[Records from a data source]
Segment Open

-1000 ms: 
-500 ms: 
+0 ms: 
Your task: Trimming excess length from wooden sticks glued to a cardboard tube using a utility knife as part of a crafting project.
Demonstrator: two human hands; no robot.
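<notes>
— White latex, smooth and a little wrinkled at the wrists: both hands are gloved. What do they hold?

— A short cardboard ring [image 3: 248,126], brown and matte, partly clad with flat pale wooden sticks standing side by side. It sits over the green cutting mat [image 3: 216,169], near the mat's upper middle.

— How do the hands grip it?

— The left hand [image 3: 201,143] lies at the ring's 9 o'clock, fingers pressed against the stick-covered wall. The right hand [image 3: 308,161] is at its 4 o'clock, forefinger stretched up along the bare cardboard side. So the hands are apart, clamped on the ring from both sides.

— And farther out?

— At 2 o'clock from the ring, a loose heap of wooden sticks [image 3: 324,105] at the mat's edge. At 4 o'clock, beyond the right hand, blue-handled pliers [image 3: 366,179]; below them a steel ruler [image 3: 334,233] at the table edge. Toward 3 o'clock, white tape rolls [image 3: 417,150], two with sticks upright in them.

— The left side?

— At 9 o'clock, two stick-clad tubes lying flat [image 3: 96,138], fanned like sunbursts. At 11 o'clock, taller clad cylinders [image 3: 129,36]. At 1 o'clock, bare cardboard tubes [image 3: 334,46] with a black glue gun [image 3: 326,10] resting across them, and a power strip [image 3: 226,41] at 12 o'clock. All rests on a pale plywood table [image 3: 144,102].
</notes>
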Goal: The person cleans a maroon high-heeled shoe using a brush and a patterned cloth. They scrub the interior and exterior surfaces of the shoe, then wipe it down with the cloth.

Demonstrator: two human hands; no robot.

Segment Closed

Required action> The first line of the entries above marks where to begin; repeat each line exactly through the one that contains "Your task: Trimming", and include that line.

Result below>
-1000 ms: 
-500 ms: 
+0 ms: 
Your task: Trimming excess length from wooden sticks glued to a cardboard tube using a utility knife as part of a crafting project.

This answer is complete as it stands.